SPSS Statistics

 View Only
  • 1.  Accounting for Interaction Effects in Regression

    Posted Tue November 12, 2024 08:35 PM

    I have run a series of stepwise regression models for a transit authority, in hopes of identifying priority areas for improvement. Many of my independent variables are highly correlated with one another. Is there a subcommand in regression that will allow me to take into account interaction effects, or perhaps a way to import interaction coefficients from other procedures?

    Thanks in advance

    Bob Walker



    ------------------------------
    Robert Walker
    ------------------------------


  • 2.  RE: Accounting for Interaction Effects in Regression

    Posted Tue November 12, 2024 09:19 PM
    First of all, I would caution you about using stepwise regression.  Although it is very popular, it causes significance levels to be overstated, and it doesn't deal well with multicollinearity.

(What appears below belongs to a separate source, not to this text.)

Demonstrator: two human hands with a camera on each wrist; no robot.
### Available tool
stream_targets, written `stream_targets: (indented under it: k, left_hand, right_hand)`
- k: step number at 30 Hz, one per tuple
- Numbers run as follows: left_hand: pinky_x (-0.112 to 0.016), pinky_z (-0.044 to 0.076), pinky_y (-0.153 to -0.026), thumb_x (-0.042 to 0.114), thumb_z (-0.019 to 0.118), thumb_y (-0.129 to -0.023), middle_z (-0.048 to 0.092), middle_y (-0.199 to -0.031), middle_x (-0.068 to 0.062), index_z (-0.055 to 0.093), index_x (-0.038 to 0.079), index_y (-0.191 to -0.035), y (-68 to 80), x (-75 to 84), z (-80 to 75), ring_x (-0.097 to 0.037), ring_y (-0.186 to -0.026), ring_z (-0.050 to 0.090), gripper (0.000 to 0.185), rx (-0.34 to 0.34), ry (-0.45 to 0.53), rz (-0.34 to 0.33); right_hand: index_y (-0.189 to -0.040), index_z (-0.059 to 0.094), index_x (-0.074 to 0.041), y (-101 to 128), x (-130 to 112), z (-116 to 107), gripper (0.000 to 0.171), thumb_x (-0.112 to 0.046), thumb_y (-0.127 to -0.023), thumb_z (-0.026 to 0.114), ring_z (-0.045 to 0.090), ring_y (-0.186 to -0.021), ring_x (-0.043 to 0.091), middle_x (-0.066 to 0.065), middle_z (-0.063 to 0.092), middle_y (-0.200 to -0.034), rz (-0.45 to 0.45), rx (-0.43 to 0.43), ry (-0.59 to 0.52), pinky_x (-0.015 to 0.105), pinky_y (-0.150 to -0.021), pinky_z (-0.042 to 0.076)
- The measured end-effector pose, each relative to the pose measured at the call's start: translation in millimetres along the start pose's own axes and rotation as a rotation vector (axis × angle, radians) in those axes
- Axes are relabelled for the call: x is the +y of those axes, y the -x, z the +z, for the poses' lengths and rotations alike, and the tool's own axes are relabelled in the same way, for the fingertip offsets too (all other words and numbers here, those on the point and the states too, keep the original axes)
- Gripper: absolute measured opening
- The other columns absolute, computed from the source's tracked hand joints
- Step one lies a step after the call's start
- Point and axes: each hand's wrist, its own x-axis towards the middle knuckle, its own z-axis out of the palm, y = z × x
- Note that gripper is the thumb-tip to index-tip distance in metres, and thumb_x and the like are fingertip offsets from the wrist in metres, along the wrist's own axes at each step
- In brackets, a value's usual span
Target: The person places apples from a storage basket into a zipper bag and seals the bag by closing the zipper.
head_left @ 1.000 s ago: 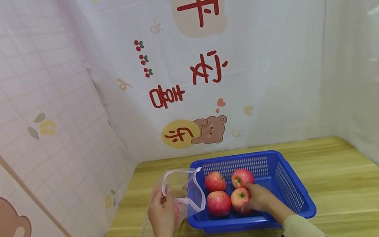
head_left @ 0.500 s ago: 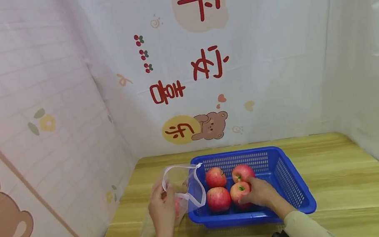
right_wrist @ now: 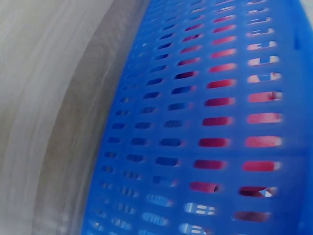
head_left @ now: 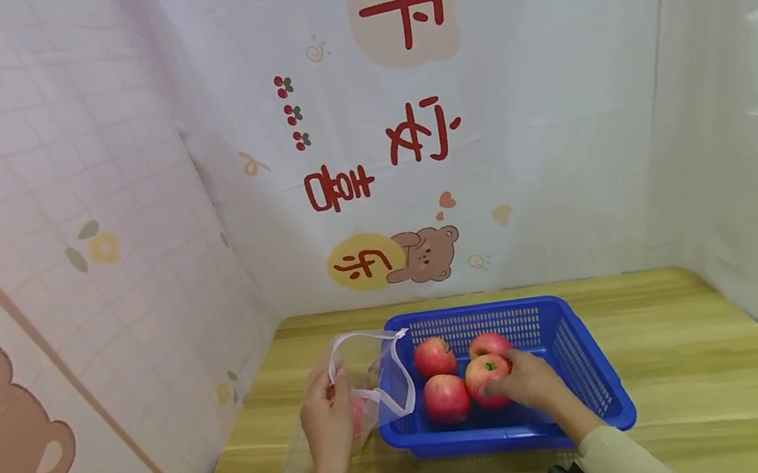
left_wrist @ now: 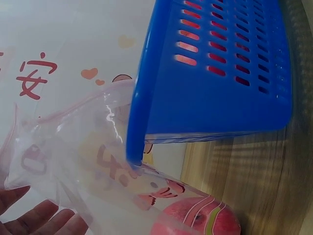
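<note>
My left hand (head_left: pixel 327 419) holds the rim of a clear plastic bag (head_left: pixel 380 354) with a white zip edge, left of the blue basket (head_left: pixel 605 374). The bag's mouth gapes toward the basket and overlaps its left rim. A red apple (left_wrist: pixel 195 218) shows low in the bag in the left wrist view. My right hand (head_left: pixel 537 388) grips an apple (head_left: pixel 486 376) over the basket's front half. Three more apples sit in the basket: one at back left (head_left: pixel 434 357), one at front left (head_left: pixel 446 399), and one partly hidden behind the held apple (head_left: pixel 489 344).
A wood-grain table (head_left: pixel 705 356) lies under the basket, reaching right and left of it. Printed cloth (head_left: pixel 540 115) hangs behind and along both sides. The basket's perforated wall (right_wrist: pixel 205 127) fills much of the right wrist view.
My right hand has raised its apple slightly, so it now covers more of the apple behind it. The left hand keeps its hold on the bag. The head view shifts a little.
</note>
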Motion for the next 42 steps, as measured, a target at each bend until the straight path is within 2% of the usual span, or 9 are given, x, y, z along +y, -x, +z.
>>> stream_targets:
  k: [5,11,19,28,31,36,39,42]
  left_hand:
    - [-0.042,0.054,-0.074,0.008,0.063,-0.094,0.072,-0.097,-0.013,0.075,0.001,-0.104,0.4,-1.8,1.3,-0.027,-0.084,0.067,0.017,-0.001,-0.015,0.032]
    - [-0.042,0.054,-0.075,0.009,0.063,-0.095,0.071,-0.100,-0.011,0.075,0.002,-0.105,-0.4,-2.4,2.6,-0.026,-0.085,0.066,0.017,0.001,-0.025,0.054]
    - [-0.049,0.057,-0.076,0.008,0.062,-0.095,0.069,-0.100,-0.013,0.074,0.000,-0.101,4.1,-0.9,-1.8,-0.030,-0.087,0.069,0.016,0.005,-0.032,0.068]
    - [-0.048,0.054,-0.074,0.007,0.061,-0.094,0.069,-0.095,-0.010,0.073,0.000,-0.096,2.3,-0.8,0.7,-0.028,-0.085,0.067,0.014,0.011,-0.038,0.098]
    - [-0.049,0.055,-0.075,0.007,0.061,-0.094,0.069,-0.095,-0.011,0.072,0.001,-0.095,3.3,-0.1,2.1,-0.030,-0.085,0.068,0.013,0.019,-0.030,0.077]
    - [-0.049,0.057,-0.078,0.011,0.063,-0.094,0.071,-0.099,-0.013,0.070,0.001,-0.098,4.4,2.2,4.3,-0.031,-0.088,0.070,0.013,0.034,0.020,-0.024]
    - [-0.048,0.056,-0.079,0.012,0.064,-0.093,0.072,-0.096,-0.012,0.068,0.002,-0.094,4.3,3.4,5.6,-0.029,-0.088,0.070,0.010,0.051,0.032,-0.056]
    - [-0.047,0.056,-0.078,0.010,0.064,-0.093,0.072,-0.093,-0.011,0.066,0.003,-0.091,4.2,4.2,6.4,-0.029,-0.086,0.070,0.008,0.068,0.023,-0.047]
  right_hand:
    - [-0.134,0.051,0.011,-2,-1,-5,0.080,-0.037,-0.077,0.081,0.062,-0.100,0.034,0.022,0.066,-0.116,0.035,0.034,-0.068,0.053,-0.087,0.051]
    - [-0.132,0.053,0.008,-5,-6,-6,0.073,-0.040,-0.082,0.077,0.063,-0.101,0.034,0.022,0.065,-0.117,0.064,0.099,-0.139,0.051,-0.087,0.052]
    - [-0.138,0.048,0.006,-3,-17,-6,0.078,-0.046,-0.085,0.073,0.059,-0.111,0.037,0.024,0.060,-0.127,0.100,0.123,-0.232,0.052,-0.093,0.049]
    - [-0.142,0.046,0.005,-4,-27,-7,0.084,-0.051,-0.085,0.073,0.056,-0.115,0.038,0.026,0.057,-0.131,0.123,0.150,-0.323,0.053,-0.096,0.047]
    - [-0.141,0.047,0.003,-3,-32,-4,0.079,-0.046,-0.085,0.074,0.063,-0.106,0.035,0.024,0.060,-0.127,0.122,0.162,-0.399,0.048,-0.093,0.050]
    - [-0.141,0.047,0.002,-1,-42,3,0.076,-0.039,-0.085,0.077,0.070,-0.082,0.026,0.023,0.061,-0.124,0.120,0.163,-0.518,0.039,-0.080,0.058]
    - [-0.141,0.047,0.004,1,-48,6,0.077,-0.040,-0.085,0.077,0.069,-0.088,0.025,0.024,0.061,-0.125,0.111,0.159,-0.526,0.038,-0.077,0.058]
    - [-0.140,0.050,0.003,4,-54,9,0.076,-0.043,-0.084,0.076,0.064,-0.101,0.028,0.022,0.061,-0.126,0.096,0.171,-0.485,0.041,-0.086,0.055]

    You can incorporate interaction terms in the regression procedure by just running the appropriate COMPUTE commands, but this may make things even worse.  The Genera; Linear Models Univariate command can generate interaction terms for the regression without the need to do all those COMPUTE commands.

    I prefer the Shapley Value measures over stepwise regression.  STATS RELIMP is an extension command that includes these measures as an option for identifying the most important variables.  You can install it via Extensions > Extension Hub.  It does not do interaction terms for you, but, as I suggested above, I would be doubtful about those in the face of collinearity unless you have a good theoretical reason for including them.

    You might also include lasso regression, which can help with variable selection, but you would need to read up on this to make sense of the results.


    --





  • 3.  RE: Accounting for Interaction Effects in Regression

    Posted Wed November 13, 2024 08:31 AM

    I support Jon's comments about the perils of "stepwise" variable selection methods.  More info about those perils can be found here:

    • https://www.stata.com/support/faqs/statistics/stepwise-regression-problems/
    • https://discourse.datamethods.org/t/author-checklist/3407#arrow_rightuse-of-stepwise-variable-selection-24

    I hope this helps.



    ------------------------------
    Bruce Weaver
    ------------------------------



  • 4.  RE: Accounting for Interaction Effects in Regression

    Posted Wed November 13, 2024 10:36 AM

    Thanks Bruce - much appreciated. I especially liked the last two reasons in the Stata documentation about stepwise:

    It allows us to not think about the problem.
    It uses a lot of paper.

    Good to have a sense of humor!

    Bob Walker



    ------------------------------
    Robert Walker
    ------------------------------



  • 5.  RE: Accounting for Interaction Effects in Regression

    Posted Wed November 13, 2024 10:32 AM

    Thank you Jon, super helpful! The GLM Univariate approach with full factorial option for the covariates worked nicely to capture interaction effects, which (compared to stepwise without them) were minimal. I especially liked the STAT RELIMP procedure, because I can scale the Shapely values to sum to 100% and get relative contributions. From what I understand, Shapely values capture interactions and dependencies that regression weights do not? Regardless, this approach will be easier for the client to digest.

    Thanks again,

    Bob Walker



    ------------------------------
    Robert Walker
    ------------------------------



  • 6.  RE: Accounting for Interaction Effects in Regression

    Posted Wed November 13, 2024 12:14 PM
    The Shapley Value calculation looks at the contribution of each regressor when added to all combinations of the other regressors, so the biggest numbers go with the variables that are most important across all other possibilities.

    You also get a table that shows the estimated effect of each regressor when included in models of all different sizes, i.e., regressors, so you have an idea of how sensitive the estimated effect is across all possible regressions.

    I like to look at the importance table and then eliminate the variables low on the list.


    --